Task item >>
Scan each line of the entries below for the word "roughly" and count the ones where it appears. The answer is that number alone.

Given entries >>
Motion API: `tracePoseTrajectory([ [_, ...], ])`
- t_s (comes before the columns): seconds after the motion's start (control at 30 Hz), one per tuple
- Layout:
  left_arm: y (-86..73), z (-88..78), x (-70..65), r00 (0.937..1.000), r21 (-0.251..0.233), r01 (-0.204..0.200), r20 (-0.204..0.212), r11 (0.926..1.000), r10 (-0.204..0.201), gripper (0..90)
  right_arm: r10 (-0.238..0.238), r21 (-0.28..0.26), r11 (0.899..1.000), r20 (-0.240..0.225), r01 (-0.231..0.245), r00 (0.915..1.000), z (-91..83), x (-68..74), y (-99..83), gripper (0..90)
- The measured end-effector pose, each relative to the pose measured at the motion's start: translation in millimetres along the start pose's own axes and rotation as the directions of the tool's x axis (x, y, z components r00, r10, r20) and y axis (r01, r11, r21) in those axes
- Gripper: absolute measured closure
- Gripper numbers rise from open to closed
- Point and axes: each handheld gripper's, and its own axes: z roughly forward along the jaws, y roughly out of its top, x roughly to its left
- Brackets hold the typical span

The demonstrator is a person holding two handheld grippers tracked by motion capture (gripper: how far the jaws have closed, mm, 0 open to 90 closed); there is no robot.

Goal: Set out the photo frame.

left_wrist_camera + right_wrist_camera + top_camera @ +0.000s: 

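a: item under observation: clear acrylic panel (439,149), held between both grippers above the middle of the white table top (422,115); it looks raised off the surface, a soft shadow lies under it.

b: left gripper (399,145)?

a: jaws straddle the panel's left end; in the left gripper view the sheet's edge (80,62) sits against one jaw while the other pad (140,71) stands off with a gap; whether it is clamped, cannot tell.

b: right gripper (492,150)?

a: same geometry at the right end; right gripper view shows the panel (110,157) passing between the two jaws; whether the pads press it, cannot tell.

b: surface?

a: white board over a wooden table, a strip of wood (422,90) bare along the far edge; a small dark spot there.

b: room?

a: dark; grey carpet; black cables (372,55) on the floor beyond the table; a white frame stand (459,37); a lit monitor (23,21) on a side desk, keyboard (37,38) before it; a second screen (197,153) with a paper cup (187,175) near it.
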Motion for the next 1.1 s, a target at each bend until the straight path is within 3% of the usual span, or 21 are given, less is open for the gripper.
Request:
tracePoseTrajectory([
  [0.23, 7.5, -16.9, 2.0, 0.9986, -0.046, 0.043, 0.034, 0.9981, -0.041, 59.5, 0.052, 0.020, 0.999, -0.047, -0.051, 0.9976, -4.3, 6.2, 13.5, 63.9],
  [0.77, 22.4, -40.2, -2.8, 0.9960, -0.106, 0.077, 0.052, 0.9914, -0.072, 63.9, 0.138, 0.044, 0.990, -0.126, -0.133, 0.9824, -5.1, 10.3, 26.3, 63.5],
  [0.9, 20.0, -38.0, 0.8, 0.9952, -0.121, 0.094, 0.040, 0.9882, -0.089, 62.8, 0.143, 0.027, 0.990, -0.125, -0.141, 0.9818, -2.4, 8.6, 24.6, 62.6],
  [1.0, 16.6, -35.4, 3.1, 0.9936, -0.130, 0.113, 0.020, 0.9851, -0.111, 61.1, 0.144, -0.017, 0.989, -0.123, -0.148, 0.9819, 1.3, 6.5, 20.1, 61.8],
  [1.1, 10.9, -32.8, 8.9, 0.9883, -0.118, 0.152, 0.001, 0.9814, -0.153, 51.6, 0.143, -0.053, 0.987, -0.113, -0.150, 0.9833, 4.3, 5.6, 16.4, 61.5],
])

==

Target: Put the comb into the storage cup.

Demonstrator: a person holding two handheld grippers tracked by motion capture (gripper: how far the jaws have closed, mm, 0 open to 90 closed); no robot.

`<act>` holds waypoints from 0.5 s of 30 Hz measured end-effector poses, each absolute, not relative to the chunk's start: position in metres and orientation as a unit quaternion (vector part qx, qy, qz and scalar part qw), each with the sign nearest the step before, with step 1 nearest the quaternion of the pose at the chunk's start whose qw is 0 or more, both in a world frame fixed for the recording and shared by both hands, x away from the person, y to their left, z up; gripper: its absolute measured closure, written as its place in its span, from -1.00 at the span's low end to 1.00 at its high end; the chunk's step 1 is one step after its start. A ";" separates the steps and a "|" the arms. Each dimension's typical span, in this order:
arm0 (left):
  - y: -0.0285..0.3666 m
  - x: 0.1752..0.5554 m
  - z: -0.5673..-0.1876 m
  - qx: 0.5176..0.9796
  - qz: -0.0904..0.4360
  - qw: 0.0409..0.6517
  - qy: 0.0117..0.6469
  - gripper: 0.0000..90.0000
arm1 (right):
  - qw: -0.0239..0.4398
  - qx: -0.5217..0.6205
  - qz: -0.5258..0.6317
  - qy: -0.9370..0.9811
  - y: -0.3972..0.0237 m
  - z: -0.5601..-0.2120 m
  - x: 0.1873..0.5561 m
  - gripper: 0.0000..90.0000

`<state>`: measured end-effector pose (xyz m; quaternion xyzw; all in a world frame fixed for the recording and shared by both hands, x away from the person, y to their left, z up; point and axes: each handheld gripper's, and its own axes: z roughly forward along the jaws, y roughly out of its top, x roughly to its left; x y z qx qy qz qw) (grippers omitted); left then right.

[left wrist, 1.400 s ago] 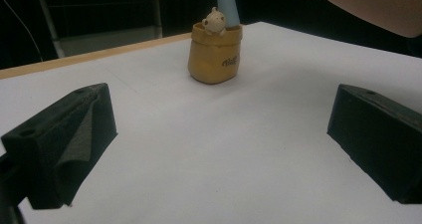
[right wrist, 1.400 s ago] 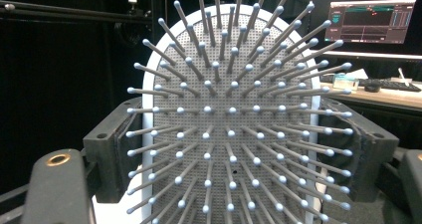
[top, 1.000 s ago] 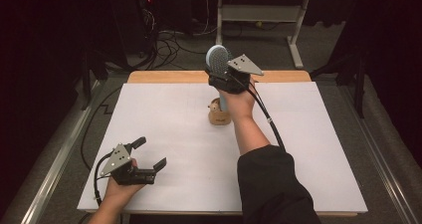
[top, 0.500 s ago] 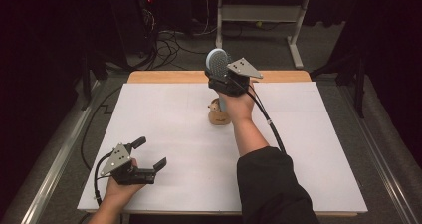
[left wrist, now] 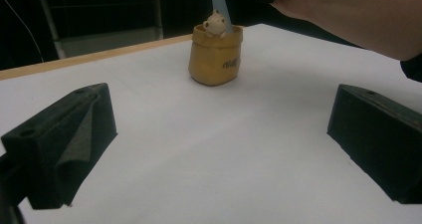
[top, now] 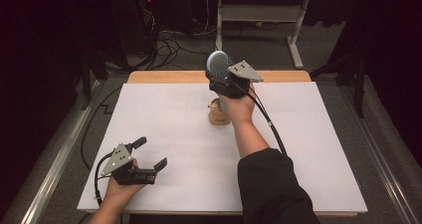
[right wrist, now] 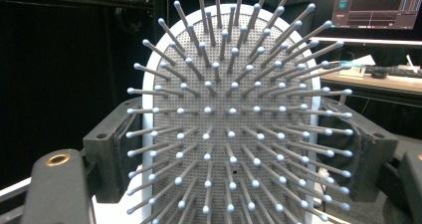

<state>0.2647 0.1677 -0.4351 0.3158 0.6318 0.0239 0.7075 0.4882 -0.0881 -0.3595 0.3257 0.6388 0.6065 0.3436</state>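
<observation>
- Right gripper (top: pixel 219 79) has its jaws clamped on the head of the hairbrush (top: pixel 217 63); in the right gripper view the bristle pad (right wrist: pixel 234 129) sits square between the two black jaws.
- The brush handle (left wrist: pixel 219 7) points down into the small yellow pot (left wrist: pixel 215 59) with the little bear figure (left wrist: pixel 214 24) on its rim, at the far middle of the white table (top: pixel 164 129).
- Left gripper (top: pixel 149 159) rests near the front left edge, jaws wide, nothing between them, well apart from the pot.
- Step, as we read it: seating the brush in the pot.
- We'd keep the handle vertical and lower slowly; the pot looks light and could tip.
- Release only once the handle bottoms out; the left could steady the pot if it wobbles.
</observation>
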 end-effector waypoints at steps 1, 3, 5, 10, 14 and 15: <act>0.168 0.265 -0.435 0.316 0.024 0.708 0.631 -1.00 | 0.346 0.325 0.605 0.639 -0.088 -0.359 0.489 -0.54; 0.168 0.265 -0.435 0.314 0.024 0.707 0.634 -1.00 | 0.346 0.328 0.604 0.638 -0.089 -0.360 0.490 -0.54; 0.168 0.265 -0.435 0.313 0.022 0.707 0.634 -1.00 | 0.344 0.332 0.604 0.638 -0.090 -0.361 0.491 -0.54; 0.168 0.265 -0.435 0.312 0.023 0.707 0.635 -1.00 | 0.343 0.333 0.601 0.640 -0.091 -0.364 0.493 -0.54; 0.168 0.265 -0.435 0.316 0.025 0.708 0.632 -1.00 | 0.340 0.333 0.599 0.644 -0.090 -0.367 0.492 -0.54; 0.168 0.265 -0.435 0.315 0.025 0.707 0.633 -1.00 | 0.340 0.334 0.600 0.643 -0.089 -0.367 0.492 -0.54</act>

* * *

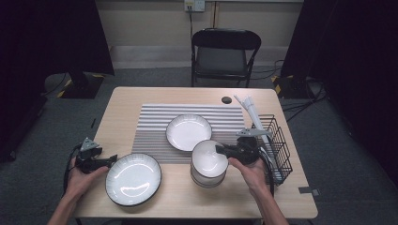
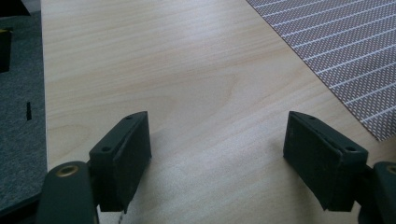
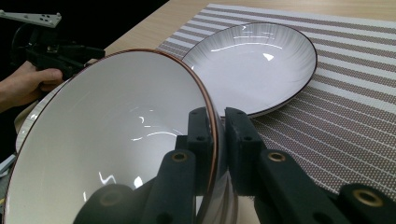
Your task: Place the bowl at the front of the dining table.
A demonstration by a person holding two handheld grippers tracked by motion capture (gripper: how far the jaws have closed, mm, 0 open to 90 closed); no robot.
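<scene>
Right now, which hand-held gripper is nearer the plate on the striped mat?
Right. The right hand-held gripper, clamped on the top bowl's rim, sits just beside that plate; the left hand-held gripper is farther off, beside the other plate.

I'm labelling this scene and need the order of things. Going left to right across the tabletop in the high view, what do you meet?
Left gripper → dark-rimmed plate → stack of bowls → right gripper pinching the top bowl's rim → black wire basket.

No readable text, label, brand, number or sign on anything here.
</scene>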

Finished task >>
2